Малышка смеялась. Я повернулся, притянул хохотушку и вытер руку о её белоснежное платье. Такая чистюля!
— Кристалл! — приказал я.
Она вложила его мне ладонь, продолжая улыбаться. Я подошёл к матросу с сердцем и вдавил кристалл ему в лоб. Тот погрузился без остатка, и глаза Вика сначала прояснились, а затем наполнились узнаванием.
— Якоб, — вымолвил он, — беги!
Но я не успел сделать и шага, как энергетическая паутина мира монстров опутала, спеленала меня.
— Ах, Крид, ты такой милашка, когда перестаёшь придуриваться добрячком! Ты так меня повеселил, что я решила тебя оставить. Ну, что ты улыбаешься и сияешь, как мерзкое солнышко?
— Я рад, что мы наконец-то вернёмся домой, в родное Зазеркалье. Ты пойдёшь со мной, мой Зверь, моё Безумие. Поднять паруса!
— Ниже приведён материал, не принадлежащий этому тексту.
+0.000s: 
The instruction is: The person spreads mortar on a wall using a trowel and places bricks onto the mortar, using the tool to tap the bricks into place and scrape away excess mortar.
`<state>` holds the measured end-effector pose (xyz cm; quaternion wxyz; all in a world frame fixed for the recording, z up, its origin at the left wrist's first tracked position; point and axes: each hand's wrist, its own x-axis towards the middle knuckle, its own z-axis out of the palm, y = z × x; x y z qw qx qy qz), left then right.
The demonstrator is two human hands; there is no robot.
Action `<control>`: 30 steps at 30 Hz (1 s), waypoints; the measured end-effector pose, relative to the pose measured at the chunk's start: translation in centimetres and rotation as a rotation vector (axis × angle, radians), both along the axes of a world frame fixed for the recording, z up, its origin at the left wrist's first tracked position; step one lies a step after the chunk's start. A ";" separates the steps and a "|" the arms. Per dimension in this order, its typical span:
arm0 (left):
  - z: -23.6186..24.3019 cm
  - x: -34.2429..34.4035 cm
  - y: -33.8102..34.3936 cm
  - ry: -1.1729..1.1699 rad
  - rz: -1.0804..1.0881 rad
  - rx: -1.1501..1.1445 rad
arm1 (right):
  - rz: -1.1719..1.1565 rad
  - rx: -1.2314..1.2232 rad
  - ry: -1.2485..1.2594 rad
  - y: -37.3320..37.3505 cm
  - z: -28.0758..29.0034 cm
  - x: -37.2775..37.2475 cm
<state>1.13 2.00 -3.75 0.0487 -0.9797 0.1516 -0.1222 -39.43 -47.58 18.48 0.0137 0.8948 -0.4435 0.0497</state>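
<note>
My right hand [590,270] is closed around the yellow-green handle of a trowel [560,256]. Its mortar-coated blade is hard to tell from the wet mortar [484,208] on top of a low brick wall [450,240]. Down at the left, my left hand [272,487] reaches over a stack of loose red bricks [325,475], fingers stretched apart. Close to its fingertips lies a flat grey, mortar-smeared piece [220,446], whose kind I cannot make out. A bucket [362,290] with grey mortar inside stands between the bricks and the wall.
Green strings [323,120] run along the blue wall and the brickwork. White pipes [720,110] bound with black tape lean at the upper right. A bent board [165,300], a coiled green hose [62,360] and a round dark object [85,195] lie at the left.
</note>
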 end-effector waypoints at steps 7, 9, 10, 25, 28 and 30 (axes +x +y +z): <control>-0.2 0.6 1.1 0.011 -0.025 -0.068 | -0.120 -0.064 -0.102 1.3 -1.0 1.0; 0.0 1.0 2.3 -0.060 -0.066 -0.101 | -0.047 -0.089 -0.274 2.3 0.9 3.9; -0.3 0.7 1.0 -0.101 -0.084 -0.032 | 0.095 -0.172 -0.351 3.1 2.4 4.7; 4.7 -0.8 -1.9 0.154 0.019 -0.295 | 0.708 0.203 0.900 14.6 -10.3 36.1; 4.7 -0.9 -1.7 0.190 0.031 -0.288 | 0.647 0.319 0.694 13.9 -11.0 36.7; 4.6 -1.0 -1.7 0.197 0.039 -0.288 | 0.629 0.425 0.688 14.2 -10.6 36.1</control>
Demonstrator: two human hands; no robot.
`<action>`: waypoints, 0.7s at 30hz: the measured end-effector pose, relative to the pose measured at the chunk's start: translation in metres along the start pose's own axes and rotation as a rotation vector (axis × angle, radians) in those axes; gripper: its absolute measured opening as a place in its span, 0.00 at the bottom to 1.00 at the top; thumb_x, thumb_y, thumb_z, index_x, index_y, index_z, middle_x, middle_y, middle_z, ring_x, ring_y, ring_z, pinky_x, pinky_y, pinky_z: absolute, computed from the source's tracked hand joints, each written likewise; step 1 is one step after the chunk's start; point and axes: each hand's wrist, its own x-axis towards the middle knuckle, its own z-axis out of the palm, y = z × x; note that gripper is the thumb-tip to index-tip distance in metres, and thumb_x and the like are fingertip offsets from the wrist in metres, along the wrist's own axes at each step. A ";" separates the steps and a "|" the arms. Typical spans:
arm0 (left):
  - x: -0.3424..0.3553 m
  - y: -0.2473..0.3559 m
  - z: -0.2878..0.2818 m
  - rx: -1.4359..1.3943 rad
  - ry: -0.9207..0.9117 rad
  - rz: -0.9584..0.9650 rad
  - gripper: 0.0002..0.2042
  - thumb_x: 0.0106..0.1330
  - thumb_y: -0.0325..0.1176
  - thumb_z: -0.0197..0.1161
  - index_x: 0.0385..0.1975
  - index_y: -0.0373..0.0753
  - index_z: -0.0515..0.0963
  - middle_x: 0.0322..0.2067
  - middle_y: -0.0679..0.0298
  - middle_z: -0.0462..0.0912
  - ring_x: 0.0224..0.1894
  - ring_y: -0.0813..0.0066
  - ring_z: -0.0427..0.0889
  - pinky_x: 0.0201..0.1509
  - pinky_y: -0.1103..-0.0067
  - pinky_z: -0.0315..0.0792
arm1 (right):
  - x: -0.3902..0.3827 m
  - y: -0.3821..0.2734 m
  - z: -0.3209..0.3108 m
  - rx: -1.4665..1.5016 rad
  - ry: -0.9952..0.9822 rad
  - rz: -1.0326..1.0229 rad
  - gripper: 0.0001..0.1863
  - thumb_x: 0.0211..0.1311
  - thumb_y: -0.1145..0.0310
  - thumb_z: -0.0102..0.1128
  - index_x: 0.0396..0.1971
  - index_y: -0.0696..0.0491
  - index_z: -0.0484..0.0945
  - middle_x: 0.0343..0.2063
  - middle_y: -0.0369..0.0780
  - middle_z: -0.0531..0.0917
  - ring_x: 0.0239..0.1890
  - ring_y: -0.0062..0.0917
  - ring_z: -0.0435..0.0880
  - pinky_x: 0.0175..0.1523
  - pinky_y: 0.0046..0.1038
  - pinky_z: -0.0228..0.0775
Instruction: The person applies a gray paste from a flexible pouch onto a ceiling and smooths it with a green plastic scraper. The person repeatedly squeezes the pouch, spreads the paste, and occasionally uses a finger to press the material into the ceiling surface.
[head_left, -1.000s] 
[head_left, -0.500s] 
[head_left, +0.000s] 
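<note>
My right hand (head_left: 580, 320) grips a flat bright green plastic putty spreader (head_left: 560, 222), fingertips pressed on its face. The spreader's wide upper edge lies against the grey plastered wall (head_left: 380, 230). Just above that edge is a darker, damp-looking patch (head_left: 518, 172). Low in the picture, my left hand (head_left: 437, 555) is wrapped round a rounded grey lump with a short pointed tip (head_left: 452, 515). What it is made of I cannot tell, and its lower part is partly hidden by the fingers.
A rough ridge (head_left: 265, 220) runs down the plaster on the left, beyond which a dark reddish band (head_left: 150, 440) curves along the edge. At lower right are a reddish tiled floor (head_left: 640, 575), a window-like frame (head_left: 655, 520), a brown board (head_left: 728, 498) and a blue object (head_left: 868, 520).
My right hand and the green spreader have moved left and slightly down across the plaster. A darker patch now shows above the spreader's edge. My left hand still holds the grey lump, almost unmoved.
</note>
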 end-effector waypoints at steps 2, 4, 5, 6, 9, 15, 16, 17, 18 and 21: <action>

— Не-е-ет! — заверещала девчонка и остановила корабль у самого Зеркала, бесконечная поверхность которого уходила вверх и в стороны. В покрывавшей её у подножия вязкой слизи копошились и вскрикивали от боли дети. Из них королева черпала силы. А по ту сторону Зеркала спал Снежный лес и ждал запорошенный снегом ледяной трон её тюрьмы.
— Домой, родная, домой…
Летучий медленно двинулся вперёд, преодолевая вязкую волю.
— Значит, таков твой выбор? — спросила королева, став на носу корабля, глядя на приближающуюся зеркальную гладь, которую отделяло от бушприта лишь несколько метров пустоты.
— Да, это мой выбор, — ответил я, яростно понукая Летучий.
— Человеческая жестокость не знает границ! — сказала королева и, стремительно пробежав, оттолкнулась от бушприта, прыгнула вперёд и разбила Зеркало.
И ВСЁ ПОГЛОТИЛА ТЬМА
Я кричу, а из глотки моей безграничной ночи тишина,
Шелест свежей травы да сверчков трескотня.
А из глотки моей только слёзы без слёз,
Только стоны без муки да нервный психоз.
Я кричу, тишиной разрывая себя.
Я кричу, а во мне безнадёжности тьма.
Я кричу, а в ответ лишь глухая тоска.
Я кричу и не ведаю крику конца…
Маленькая королева обнимала меня, пришедшего побеждать. Детская безусловная любовь дала трещину от боли потери Веля, и обезумевшим эхом звучали слова: «Человеческая жестокость не знает границ». Её руки обагрены кровью, изрезанные осколками Зеркала. Я плакал, превращаясь в маленького мальчика, и понимал, что не справляюсь с ней. Безграничное безумие захлёстывало страдающее сознание и волнами подкатывало к горлу. Я замерзал, словно навсегда. А королева баюкала меня, как собственного ребёнка, и выглядела семнадцатилетней. Она больше не смеялась, будто вовсе разучилась это делать.
Детские игры кончились…
Безысходность.
Из четырёх стен, потолка и пола выхода нет.
Безумие мягкой поступью истерических лап, дрожащих от ярости, что внутри, входит в душу и пьёт молоко моего существа.
Я плачу, и слёзы срываются вниз, и земля заходится в крике, не выдержав горя потерь.
И мир расплавленной темницей души содрогается в смерти.
Небо: чёрное, голубое, любое — молчит, смеётся, плачет дождём, задыхается зноем.
Я знаю: моя безысходность всегда со мною.
Из четырёх стен, потолка и пола выхода нет!